Caribbean Labour Solidarity have asked for our support to Picket the Evening of Dominican Cigars, Music and Rum on Wednesday 26th November at the Royal Geographical Society, Kensington Gore, SW7 2AR from6.30pm
It is "Dominican Week" next week in London and the Royal Geographic Society are hosting an Evening of Dominican Cigars, Music and Rum for the Dominican Ambassador and guests. It is appalling to celebrate the country in this way, particularly as three weeks ago the Dominican Republic informed the Inter-American Court of Human Rights of its intention to withdraw its membership, a reaction to the international criticism it received following the 2013 Constitutional Court ruling and subsequent acts of discrimination against Dominicans of Haitian descent in the country.
The Constitutional Court of the Dominican Republic made a ruling in September 2013, which retroactively stripped the birthright citizenship from tens of thousands of children, women and men, many of whose parents and grandparents were brought to work in the Dominican Republic’s sugar industry. The ruling covers citizens resident in the Republic since 1929 and their descendants.
There is a long history of racism, xenophobia and violence directed against Haitians and persons of Haitian descent in the Dominican Republic, which cannot be disassociated from this latest injustice.
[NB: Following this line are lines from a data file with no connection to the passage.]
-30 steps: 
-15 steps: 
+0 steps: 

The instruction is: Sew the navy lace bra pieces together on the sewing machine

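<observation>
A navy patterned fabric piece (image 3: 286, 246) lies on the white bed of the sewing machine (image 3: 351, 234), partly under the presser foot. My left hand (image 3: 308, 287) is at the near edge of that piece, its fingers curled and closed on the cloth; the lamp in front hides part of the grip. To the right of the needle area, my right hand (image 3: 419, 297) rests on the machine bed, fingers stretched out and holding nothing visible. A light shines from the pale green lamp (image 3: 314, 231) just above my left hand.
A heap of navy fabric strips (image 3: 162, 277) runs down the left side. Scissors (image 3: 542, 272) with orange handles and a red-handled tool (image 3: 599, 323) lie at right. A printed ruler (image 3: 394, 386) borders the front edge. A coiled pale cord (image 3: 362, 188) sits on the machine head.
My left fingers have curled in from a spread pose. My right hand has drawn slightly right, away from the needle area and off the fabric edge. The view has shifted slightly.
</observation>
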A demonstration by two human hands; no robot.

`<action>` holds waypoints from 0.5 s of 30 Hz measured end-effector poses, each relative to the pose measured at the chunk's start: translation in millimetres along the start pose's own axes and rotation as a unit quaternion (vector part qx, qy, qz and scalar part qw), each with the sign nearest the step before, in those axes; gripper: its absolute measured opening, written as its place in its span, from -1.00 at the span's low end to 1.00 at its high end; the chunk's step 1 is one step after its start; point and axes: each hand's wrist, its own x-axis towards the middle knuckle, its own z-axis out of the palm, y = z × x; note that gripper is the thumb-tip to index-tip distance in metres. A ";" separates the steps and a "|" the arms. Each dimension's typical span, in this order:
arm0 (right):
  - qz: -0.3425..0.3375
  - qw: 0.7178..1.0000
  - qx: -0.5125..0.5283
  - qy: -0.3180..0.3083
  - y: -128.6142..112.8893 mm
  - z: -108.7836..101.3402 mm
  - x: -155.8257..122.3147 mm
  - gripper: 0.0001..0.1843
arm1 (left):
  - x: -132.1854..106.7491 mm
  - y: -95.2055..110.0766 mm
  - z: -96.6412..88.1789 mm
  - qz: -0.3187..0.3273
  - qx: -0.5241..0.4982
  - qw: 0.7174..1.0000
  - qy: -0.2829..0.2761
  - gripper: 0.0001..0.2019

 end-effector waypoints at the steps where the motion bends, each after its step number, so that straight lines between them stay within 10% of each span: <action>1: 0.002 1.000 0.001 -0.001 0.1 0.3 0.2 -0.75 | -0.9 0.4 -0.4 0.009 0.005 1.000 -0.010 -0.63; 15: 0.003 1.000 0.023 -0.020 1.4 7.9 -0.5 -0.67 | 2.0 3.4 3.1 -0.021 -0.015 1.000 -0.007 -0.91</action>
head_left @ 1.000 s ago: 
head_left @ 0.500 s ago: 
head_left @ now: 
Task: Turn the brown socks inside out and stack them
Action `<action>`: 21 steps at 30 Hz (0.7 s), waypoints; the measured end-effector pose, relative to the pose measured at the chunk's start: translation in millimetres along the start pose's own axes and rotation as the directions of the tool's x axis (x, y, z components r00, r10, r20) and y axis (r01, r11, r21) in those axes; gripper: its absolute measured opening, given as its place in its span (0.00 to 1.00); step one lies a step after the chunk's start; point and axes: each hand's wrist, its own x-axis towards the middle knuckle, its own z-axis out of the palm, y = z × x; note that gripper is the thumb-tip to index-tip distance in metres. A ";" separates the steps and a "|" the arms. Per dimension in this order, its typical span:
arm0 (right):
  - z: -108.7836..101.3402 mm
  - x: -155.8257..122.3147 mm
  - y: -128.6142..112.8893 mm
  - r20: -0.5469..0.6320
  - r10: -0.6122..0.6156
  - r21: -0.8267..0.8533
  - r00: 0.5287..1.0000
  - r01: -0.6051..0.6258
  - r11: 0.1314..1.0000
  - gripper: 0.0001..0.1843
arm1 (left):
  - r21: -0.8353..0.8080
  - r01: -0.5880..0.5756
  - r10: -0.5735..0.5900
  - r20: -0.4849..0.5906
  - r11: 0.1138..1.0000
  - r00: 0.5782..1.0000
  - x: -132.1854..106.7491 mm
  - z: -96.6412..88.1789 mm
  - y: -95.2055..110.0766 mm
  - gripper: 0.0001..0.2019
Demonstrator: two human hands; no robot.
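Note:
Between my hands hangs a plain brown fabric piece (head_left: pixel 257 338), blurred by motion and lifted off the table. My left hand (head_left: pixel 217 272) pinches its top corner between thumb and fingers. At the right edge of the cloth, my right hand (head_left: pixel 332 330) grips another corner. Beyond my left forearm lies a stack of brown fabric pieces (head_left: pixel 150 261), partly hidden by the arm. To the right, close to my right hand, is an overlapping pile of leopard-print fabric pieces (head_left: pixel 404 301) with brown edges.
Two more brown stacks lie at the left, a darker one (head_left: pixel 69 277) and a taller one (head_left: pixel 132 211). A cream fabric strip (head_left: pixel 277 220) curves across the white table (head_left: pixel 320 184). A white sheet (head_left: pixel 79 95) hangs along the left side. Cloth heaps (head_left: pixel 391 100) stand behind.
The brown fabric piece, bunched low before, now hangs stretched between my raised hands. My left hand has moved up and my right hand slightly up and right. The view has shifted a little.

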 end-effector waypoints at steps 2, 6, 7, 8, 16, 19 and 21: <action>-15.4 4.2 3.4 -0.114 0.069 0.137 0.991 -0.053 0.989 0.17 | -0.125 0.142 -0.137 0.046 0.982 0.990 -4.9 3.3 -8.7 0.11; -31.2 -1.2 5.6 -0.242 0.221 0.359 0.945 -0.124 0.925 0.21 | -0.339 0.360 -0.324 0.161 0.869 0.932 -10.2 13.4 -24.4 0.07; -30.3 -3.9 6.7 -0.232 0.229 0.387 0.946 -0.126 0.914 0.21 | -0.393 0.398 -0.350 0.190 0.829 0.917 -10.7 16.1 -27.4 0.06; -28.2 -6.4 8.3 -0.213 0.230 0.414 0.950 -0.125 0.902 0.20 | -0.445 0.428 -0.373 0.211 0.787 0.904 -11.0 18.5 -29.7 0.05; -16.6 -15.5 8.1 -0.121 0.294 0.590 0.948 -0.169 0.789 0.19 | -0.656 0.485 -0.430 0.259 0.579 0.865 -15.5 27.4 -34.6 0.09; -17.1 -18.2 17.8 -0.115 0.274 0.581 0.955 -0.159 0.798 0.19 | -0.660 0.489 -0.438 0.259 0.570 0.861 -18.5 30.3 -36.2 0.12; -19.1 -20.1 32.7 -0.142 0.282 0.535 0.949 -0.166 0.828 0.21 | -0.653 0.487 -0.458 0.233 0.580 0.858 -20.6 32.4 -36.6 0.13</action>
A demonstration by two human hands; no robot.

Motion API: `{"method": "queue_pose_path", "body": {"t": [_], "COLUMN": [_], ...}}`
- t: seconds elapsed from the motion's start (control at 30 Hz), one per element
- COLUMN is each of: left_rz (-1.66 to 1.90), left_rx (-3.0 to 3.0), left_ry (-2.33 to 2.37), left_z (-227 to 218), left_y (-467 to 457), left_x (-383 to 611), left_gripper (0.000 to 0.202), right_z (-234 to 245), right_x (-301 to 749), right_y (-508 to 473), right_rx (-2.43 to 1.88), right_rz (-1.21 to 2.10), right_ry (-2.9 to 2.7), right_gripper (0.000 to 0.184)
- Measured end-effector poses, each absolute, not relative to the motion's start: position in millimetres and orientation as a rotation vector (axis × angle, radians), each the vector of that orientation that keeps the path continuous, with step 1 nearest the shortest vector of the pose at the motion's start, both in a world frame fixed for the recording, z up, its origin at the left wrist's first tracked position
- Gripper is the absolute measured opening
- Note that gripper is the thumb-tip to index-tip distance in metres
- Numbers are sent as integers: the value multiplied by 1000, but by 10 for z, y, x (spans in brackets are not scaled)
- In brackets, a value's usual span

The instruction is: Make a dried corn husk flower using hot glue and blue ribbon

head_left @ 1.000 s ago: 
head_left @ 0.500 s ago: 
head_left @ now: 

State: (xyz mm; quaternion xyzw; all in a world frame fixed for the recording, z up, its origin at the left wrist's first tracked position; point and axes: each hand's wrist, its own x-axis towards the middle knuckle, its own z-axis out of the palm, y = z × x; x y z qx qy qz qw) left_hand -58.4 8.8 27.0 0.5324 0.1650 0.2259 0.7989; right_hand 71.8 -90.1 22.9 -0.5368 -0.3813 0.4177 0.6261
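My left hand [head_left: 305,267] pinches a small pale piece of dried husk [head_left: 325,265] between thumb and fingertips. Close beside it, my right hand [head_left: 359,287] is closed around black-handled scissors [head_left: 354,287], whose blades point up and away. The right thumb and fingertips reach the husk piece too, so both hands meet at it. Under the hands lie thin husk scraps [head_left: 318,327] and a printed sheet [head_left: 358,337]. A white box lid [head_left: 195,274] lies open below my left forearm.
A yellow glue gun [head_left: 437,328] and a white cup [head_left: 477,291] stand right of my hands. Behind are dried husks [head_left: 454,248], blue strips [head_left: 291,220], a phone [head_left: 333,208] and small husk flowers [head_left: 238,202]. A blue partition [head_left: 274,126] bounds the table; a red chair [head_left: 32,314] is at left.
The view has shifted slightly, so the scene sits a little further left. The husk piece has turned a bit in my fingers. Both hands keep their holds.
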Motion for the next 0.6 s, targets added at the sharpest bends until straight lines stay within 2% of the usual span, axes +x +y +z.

It would do us well to recall that the last time there was a major governmental crack-down against people of Haitian heritage in the Dominican Republic, during the 1937 "Parsley Massacre" by the forces of Dominican President Rafael Trujillo, over 20,000 men, women and children were rounded up, then beaten or hacked to death for just being Haitian or simply looking as if they were because they were black.
It is scandalous that the Dominican court has chosen to commemorate the 76th anniversary of the 1937 massacre by stripping Dominican-born men, women, and children of Haitian descent of their citizenship, rendering them not only stateless but unable to attend school or make a living while becoming even more vulnerable to all kinds of hostilities including, increasingly, physical violence.